For a nice walk after a heavy meal and for a very nice view over the city, go up on the Three Crosses Hill (Trys kryžiai).
Vilnius Free Walking Tour
As we didn’t have much time available to visit the city, we searched for a guided tour to help us understand better what this place is all about. We chose Vilnius Free Walking Tour and for about 3 hours we walked around the city center and listened to the stories of our guide.
The tour followed the main attractions of the city center and also included some small hidden gems, like backyards of the houses around the old town. The guide told us lots of stories about the city, about Lithuania and its historical, political, cultural, educational and social situation which helped us understand what this city and country are all about.
As in 2018, it’s the 100th anniversary of Lithuania as a country, the city was all dressed in holiday clothes to mark this event.
For the 3 hours we spent with our guide, we discovered a very colorful city (the sunny and warm day also helped a lot), with beautiful architecture from Gothic and baroque to modern one, with lots of small streets, with legends about the city.
These kind of tours are ideal when you visit a city and you don’t have too much time available to spend in the city. Also, they are a good starting point for a longer visit in a city, as you get a general context about the place and you can then explore more the areas that got your attention.
The Republic of Uzupis
This district of Vilnius is probably the coolest place I have seen and heard about during visits in the main cities of Europe. And their entry sign is one that will, for sure, bring a lot of positive energy.
The self-proclaimed “Republic” of Užupis is Vilnius’ Bohemian and artistic district. It has its own anthem, constitution, president, bishop, two churches, the Bernadine Cemetery – one of the oldest in the city -, seven bridges, and its own guardian called The Bronze Angel of Užupis, who was put in the centre of the district in 2002.
Dating back to the 16th century, Užupis is one of Vilnius’ oldest districts and despite its current prestigious status, was formerly the city’s poorest area and home to a number of manual workers and a red light-district.
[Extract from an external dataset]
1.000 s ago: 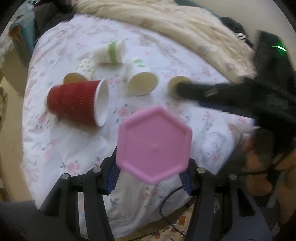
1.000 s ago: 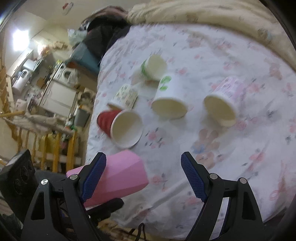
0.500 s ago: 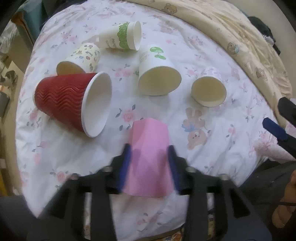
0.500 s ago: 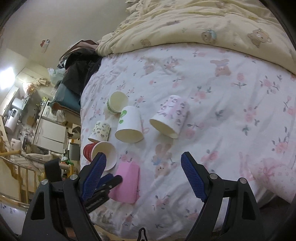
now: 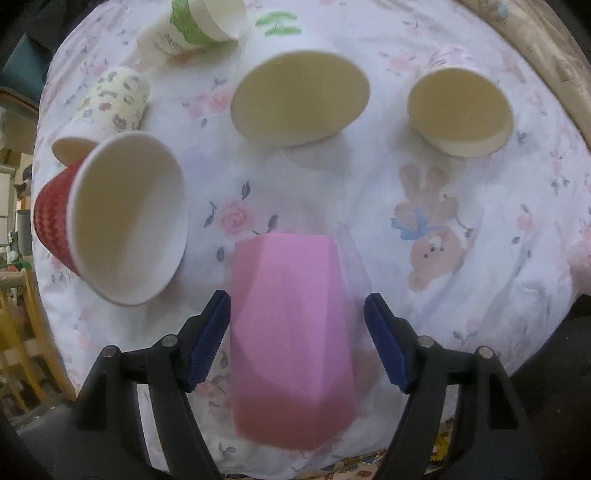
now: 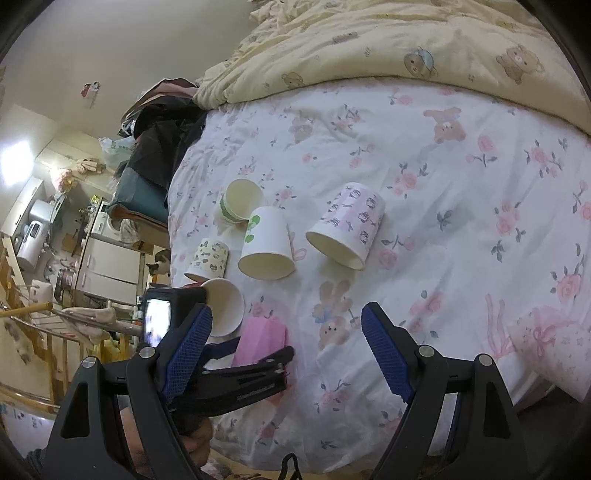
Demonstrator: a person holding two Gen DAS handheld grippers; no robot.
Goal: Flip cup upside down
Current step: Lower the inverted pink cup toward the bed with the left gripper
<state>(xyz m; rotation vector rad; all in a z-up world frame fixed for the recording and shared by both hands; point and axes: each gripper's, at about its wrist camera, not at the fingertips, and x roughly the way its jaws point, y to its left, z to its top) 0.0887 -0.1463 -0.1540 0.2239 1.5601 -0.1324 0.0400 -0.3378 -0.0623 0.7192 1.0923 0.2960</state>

During the Soviet era, the authorities let Užupis go to ruin, and it quickly gained notoriety as the roughest districts in the city. Since Lithuania regained its independence in 1991, artists came and took advantage of the cheap accommodation, and moreover, the city’s art academy is located across the bridge from Bernadinų Gardens. Now its thriving creative community hosts regular fashion festivals, concerts, exhibitions and poetry evenings.
In Lithuanian, Užupis means ‘behind the river’ and this is proclaimed in a number of languages on its entrance sign. The Constitution of the Republic of Uzupis is something to say the least special and it gathers in its commandments all that should actually rule our world.
Eat in Vilnius
Like every capital city that respects itself, Vilnius has a lot to offer in terms of restaurants, pubs and bars. The first step in discovering the authentic ones is to go to the Tourism Office in Vilnius and ask for the ‘Lithuanian Food and Beer in Vilnius’ Brochure which will give you a full list of places to eat out (from traditional to fine dine dinning) and to taste some of Lithuania’s best beers. You can also find it in PDF version HERE.
As we only spent 2 nights and one full day in the city, we didn’t get the chance to check out too many places and in terms of cuisine we decided to start with the beginning and go for the traditional restaurants to get an idea of what the Lithuanian cuisine is about.
Etno Dvaras and the Pub Leiciai are the restaurants we tried out. Both are quite good in terms of food, having mostly traditional dishes on their menu. Etno Dvaras is a bit more touristic and it’s normally full of people and a big line in front of the place waiting to get a table. Pub Leiciai is a bit less crowded and it has some very special Lithuanian beers to try (a full post on the Lithuanian cuisine will follow).